Broccoli/Cauliflower/Onion/Mushroom/ Ham in Cheddar Cream Sauce
Topped with Toasted Panko









Spicy Glazed CSRs
Smashed Baby Spuds topped with Sauteed Onions and Mushrooms
Garlicky Green Beans








Un-Stuffed Pepper Casserole









Wild Rice Soup with Ham/Bacon/Carrots/Mushrooms and Onions

Made a base recipe in the fall few tweaks still bland, tweaked again much better.. Gave a complete overhaul this time in ingredients, amounts, flavoring agents and consistency.
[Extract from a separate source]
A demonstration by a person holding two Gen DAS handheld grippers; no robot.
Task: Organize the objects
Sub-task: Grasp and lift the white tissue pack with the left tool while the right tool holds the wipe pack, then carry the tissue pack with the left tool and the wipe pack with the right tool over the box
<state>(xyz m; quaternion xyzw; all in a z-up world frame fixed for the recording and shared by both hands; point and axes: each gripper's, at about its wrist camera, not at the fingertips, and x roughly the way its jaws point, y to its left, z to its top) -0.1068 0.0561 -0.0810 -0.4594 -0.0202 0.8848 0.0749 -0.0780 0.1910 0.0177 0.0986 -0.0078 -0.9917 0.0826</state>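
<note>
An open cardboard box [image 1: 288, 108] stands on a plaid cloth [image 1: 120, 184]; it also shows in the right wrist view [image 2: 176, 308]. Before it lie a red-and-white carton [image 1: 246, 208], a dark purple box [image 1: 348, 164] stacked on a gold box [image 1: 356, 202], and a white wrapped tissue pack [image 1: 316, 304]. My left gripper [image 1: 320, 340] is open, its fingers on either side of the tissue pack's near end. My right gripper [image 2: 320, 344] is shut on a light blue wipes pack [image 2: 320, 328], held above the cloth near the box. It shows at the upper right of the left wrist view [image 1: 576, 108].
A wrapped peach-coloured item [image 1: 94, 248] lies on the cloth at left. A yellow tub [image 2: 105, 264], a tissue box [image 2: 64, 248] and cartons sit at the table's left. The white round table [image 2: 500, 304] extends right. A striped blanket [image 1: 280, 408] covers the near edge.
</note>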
Will not tweak again.. Went to do habitat work with a fellow foodie, brought him a Tupperware container and a spoon, he ate a spoonful put the Tupperware to his mother and slurped it looked at me asked for Recipe. 










Homemade Teriyaki Glazed Chicken Thighs
Vegetable Fried Rice
Store bought Teriyaki is meh.. Mirin really makes for good teriyaki. The rice took me a while to get it right changing up over time.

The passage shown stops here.